This value of $e^{-2}$ is for the complement of 2-deficient tables which (modulo a bit of summing) is easy to determine. To expand upon the enumeration in the question, for each given diagonal of a table, we will count the number of tables which both contain that diagonal and are not 2-deficient. This means that for every pair of distinct entries from the diagonal, either those two values are different (and so the two associated cross-diagonal entries need to contain a third element, which is $n^2-4$ out of $n^2$ possible), or the two values are the same (and now the two other entries need to be distinct from each other and from the diagonal, meaning $(n-1)(n-2)$ choices). Representing the number of like pairs for a given diagonal by $a$ (so $a$ can range from 0 up to as high as $b=\binom{n}{2}$), we get the number of tables with that diagonal that have no 2-element subtable with two or fewer values is $(n^2-4)^b((n-1)/(n+2))^a$, out of a total of $n^{2b}$ many tables with that diagonal.

So for a given diagonal (with number of like pairs represented by $a$), the fraction of tables that are not 2-deficient is some number at most $e^{-2}$ and at least a tiny amount greater than 0. The $e^{-2}$ comes from upper bounding $(1 -4/n^2)^b$ and noting $4b/n^2$ approaches $2$ as $n$ grows, and this represents an upper bound (so a lower bound of $1-e^{-2}$ for the likelihood of 2-deficient tables).

To improve on the lower bound of 0 (actually, $(n-1)/(n+2)^a $ is comparable in size to $e^{-3n/2}$, but this is still too small) we will try the arithmetic mean geometric mean inequality. After all, the only diagonals where $a=b$ are the $n$ many diagonals with a constant value one of the elements of the underlying set, while there are $n!$ many diagonals with $a=0$, so the small values of $a$ should "win out". So instead of looking at the arithmetic average of the sum of $n^n$ terms of the form $((n^2-4)/n^2)^b((n-1)/(n+2))^a$, we look at the geometric mean of the product. Pulling out the $b$th power common to all of the terms, this means looking at $((n-1)/(n+2))^m$, where $m$ is the average of the sum over all diagonals of the $a$ values for each diagonal.

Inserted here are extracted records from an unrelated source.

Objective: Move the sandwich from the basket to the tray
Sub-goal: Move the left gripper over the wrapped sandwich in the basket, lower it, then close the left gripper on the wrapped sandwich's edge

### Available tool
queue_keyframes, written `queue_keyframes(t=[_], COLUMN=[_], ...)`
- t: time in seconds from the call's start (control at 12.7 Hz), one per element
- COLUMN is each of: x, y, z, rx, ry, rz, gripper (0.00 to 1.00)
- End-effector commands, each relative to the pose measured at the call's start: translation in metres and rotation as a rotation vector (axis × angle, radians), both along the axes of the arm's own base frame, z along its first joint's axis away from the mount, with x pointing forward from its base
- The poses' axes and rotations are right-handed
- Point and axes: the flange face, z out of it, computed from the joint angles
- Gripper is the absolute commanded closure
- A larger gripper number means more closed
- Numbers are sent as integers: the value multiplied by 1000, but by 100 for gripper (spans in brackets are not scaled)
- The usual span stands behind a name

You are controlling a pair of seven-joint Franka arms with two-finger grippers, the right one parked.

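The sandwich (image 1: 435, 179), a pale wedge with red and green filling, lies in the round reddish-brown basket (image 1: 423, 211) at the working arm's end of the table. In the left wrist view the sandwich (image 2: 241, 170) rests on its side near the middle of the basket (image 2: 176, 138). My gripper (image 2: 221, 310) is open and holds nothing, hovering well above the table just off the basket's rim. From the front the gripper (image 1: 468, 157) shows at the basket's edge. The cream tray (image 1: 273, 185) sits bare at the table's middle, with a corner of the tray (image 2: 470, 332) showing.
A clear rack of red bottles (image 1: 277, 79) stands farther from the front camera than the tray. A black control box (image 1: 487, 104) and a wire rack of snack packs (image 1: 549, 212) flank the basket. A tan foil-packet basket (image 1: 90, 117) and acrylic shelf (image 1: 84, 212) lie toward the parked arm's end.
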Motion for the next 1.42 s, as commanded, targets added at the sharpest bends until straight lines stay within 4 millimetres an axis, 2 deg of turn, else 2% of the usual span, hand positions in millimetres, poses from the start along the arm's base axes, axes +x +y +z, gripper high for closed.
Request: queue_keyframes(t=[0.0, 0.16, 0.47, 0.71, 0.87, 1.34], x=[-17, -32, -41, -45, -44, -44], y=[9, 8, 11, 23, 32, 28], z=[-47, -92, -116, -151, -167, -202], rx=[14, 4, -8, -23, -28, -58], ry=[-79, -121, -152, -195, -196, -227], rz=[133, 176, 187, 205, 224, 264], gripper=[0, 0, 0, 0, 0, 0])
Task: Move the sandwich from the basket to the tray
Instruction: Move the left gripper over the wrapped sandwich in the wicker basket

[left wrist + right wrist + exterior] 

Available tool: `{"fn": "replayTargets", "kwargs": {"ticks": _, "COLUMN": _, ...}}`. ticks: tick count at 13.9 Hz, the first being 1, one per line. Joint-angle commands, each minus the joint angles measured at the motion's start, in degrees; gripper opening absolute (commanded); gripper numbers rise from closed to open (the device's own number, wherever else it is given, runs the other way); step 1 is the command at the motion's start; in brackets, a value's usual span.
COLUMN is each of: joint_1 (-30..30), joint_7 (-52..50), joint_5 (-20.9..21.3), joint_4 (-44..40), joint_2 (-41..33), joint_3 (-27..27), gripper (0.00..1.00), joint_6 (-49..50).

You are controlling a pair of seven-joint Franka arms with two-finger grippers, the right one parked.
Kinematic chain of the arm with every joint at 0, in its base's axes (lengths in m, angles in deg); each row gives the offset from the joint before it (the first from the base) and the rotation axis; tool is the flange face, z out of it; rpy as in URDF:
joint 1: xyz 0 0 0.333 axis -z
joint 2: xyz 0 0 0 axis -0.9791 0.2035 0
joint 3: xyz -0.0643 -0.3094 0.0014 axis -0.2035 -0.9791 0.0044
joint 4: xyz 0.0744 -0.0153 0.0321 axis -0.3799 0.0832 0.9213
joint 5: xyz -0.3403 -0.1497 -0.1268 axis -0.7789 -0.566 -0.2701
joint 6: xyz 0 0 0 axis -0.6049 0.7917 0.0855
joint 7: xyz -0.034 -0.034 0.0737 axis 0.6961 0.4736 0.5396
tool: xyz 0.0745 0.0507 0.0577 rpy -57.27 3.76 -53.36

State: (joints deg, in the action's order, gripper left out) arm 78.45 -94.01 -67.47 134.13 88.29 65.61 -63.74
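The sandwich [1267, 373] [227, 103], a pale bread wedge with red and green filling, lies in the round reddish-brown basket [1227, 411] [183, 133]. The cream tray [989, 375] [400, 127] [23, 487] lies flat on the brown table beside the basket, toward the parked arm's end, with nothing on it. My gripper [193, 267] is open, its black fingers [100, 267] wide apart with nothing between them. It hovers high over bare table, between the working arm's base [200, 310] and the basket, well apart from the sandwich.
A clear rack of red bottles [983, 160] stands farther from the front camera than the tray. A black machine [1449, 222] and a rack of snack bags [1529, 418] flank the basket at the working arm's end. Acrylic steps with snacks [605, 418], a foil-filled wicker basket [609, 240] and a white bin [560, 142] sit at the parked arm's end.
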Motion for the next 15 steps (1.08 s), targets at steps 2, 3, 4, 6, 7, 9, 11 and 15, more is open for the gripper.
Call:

However, the sum of the $a$'s over all diagonals is easily computed: for each pair of coordinates, $1/n$ of the $n^n$ possibilities are given by like coordinates, so the sum of the $a$'s is $(bn^n)/n$, so $m=b/n=(n-1)/2$. So the geometric mean is close to $e^{-2}$ times $(1 - 3/(n+2))^{(n-1)/2}$ which is close to $e^{-7/2}$. So a lower bound for this implies an upper bound for the likelihood of 2-deficient tables of $1 - e^{-7/2}$.

Gerhard "Still Some Wiggle Room Left" Paseman, 2019.01.06.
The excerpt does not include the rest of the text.